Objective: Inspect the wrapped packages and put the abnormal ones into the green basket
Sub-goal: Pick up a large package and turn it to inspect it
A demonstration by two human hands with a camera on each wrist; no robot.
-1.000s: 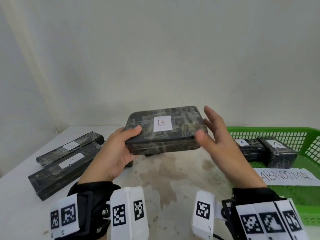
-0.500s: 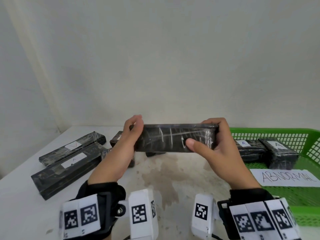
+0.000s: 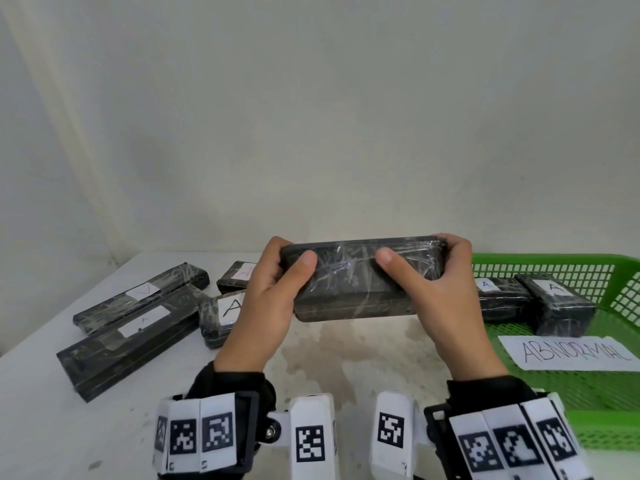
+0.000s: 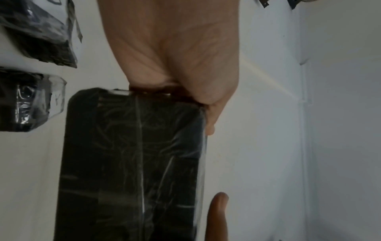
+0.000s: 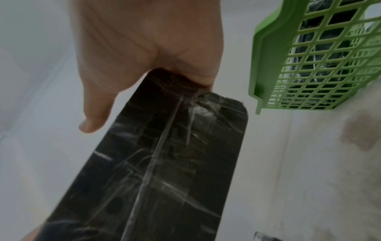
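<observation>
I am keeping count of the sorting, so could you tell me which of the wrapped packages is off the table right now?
The package gripped by the left hand and right hand; the others lie on the table or in the green basket.

The left hand [image 4: 175,53] grips one end of a black wrapped package [image 4: 132,163], two more packages [image 4: 26,101] lying beside it.

The held package [image 3: 360,282] hides its label; green basket [image 3: 616,403] runs off-frame.
</observation>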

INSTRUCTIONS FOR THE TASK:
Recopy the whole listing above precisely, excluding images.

EXERCISE OUTPUT:
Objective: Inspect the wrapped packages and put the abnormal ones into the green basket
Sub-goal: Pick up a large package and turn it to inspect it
A demonstration by two human hands with a camera on each wrist; no robot.
-1.000s: 
-0.500s: 
+0.000s: 
+0.000s: 
+0.000s: 
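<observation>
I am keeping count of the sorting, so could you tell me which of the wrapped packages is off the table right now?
The package gripped by the left hand and right hand; the others lie on the table or in the green basket.

The left hand [image 4: 175,53] grips one end of a black wrapped package [image 4: 132,163], two more packages [image 4: 26,101] lying beside it.

The held package [image 3: 360,282] hides its label; green basket [image 3: 616,403] runs off-frame.
</observation>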

That concludes the exercise.